Local pihole-unbound-docker useable as DNS would be nice

[Broeckelmann]

What would you like to add or change?:
Would be nice if it would be possible to use pihole-unbound-docker locally in portmaster. I tried around a bunch and I just can't get it to work. (may be related to issue #166)

(Edit: I am using Windows btw, with WSL backend for docker)

Why do you and others need this?:
To make it possible to rely on a locally hosted dns server, which is much faster after having built up the cache a bit.
And also no more reliance on some DNS provider.

[dhaavi]

Hey @Broeckelmann, that's a nice idea.

I got it to work by launching:
sudo docker run --rm -ti -p 54:53/udp -p 80:80 --env WEBPASSWORD=password cbcrowe/pihole-unbound:latest
(The important bit is to use 54:53 for the UDP port, as 53 is taken by the Portmaster.)

And then configuring this as a DNS Server within Portmaster:
dns://<local IP>:54

Note: You will need to use a local IP address, but NOT anything in 127/8 as these are ignored by the Portmaster. I will improve on that.

To make it possible to rely on a locally hosted dns server, which is much faster after having built up the cache a bit.

The Portmaster also has a built-in cache, so I'm not sure how much added benefit you would have.
Also, be reminded that your ISP will see all your queries. With the Portmaster in the default configuration, the ISP will not see your DNS requets.

And also no more reliance on some DNS provider.

This is why you can add multiple DNS providers to the Portmaster, in case one really goes down, there are more ready to use.

Ping us if you get it to work! ;)

[Broeckelmann]

Sorry, was quite busy the last few weeks.

Can I somehow look up the dns query log in portmaster?
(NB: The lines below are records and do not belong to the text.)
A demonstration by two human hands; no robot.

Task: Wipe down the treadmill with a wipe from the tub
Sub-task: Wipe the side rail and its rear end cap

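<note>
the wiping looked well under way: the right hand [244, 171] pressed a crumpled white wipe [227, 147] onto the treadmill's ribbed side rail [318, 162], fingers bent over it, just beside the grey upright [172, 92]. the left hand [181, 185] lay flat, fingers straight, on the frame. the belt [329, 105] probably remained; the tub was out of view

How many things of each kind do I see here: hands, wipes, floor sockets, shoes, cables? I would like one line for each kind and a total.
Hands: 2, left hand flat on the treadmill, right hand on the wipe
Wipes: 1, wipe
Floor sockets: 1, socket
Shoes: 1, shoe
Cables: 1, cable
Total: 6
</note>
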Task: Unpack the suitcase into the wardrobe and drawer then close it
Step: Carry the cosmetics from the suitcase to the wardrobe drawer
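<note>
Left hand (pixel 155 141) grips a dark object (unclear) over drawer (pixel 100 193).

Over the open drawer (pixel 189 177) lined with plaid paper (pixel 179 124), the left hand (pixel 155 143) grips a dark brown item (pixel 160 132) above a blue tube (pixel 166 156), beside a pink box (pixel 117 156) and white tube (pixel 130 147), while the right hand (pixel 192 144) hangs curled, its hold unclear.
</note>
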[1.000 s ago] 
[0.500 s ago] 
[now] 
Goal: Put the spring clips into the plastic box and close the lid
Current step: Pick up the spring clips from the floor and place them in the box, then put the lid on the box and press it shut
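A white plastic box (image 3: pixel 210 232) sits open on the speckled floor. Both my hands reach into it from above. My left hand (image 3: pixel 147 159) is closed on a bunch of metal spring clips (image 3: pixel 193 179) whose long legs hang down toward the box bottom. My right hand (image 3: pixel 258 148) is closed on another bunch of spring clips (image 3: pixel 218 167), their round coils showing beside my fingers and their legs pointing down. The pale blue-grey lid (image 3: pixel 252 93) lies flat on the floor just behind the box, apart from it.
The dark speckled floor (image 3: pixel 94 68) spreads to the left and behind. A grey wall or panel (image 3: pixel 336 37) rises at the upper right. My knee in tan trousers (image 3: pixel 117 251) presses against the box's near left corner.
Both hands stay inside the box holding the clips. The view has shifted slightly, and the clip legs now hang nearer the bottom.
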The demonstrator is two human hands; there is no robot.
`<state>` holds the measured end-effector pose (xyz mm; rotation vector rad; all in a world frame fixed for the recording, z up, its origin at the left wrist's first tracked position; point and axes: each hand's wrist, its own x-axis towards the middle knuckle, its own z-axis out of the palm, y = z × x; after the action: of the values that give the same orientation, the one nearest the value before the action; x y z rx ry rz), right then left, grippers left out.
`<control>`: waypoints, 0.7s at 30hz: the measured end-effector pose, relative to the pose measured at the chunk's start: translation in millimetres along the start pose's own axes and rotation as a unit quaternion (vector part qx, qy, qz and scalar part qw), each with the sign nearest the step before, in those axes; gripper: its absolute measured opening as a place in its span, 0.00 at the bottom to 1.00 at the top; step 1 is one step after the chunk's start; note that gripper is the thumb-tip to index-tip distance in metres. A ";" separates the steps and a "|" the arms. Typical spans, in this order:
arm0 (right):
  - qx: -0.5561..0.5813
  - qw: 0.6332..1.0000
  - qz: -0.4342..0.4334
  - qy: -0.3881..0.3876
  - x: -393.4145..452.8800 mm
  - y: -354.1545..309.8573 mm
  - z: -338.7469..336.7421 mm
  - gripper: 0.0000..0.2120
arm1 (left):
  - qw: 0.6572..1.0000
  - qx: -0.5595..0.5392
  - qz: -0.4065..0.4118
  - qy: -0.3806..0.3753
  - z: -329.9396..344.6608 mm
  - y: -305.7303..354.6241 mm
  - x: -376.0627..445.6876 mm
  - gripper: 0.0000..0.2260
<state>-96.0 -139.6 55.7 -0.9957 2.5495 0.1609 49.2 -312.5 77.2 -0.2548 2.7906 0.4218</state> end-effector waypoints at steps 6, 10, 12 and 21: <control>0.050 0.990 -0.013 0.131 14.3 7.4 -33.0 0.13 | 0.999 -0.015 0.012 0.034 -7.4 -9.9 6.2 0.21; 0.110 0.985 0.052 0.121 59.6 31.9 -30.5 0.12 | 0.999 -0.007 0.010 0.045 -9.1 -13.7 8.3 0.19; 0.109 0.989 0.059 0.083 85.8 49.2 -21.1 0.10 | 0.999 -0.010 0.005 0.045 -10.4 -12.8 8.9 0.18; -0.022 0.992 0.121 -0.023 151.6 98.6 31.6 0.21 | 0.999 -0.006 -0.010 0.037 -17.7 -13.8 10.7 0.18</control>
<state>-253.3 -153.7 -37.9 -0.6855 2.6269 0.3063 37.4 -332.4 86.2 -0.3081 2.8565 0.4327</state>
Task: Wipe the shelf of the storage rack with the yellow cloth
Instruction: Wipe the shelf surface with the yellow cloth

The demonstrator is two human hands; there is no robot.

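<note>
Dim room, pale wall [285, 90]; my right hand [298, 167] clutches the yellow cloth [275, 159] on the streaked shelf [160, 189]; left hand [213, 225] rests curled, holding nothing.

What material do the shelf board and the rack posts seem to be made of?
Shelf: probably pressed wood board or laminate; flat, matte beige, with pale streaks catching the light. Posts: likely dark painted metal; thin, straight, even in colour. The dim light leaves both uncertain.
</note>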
Because I can config pi-hole as a dns option and remove everything else, with either your line docker run --rm -ti -p 54:53/udp -p 80:80 --env WEBPASSWORD=password cbcrowe/pihole-unbound:latest or with the .yaml + .env files as described on and then browse the Internet normally, but the pi-hole admin interface shows no change in the query log.

I honestly never know with portmaster which dns server is getting used, as in this case it shouldn't work if I can trust the pi-hole query log.

[dhaavi]

You can just use dig to query from within the WSL. The Portmaster attaches additional information to the response.

Eg.

$ dig orf.at

; <<>> DiG 9.16.8-Ubuntu <<>> orf.at
;; global options: +cmd
;; Got answer:
;; ->>HEADER<<- opcode: QUERY, status: NOERROR, id: 61560
;; flags: qr rd; QUERY: 1, ANSWER: 8, AUTHORITY: 0, ADDITIONAL: 3
;; WARNING: recursion requested but not available

;; QUESTION SECTION:
;orf.at.				IN	A

;; ANSWER SECTION:
orf.at.			17	IN	A	194.232.104.149
orf.at.			17	IN	A	194.232.104.140
orf.at.			17	IN	A	194.232.104.150
orf.at.			17	IN	A	194.232.104.141
orf.at.			17	IN	A	194.232.104.4
orf.at.			17	IN	A	194.232.104.3
orf.at.			17	IN	A	194.232.104.142
orf.at.			17	IN	A	194.232.104.139

;; ADDITIONAL SECTION:
info.portmaster.	0	IN	TXT	"accepted: allowing dns request"
info.portmaster.	0	IN	TXT	"served from cache, resolved by Cloudflare (dot://1.1.1.2:853#config)"
info.portmaster.	0	IN	TXT	"record valid for 6h35m46s"

;; Query time: 52 msec
;; SERVER: 127.0.0.53#53(127.0.0.53)
;; WHEN: Do Nov 18 10:47:43 CET 2021
;; MSG SIZE  rcvd: 407

You might need to directly target the Portmaster, as WSL2 is a VM and VMs are still out of scope for the Portmaster, as in we cannot guarantee anything.

---

Also, if you are in the Beta Release Channel, you can already use the localhost IP in the settings. That should work now.

[Broeckelmann]

Sorry, the beta release just borked portmaster entirely no queries or anything happens anymore even after reverting back to stable, even after I restarted a couple of times just to see whats up.
After that I had to completely reinstall, maybe it's because I am running windows11 but I don't know as I get no errors, it just stops working (as in I can't connect the internet) with default settings even.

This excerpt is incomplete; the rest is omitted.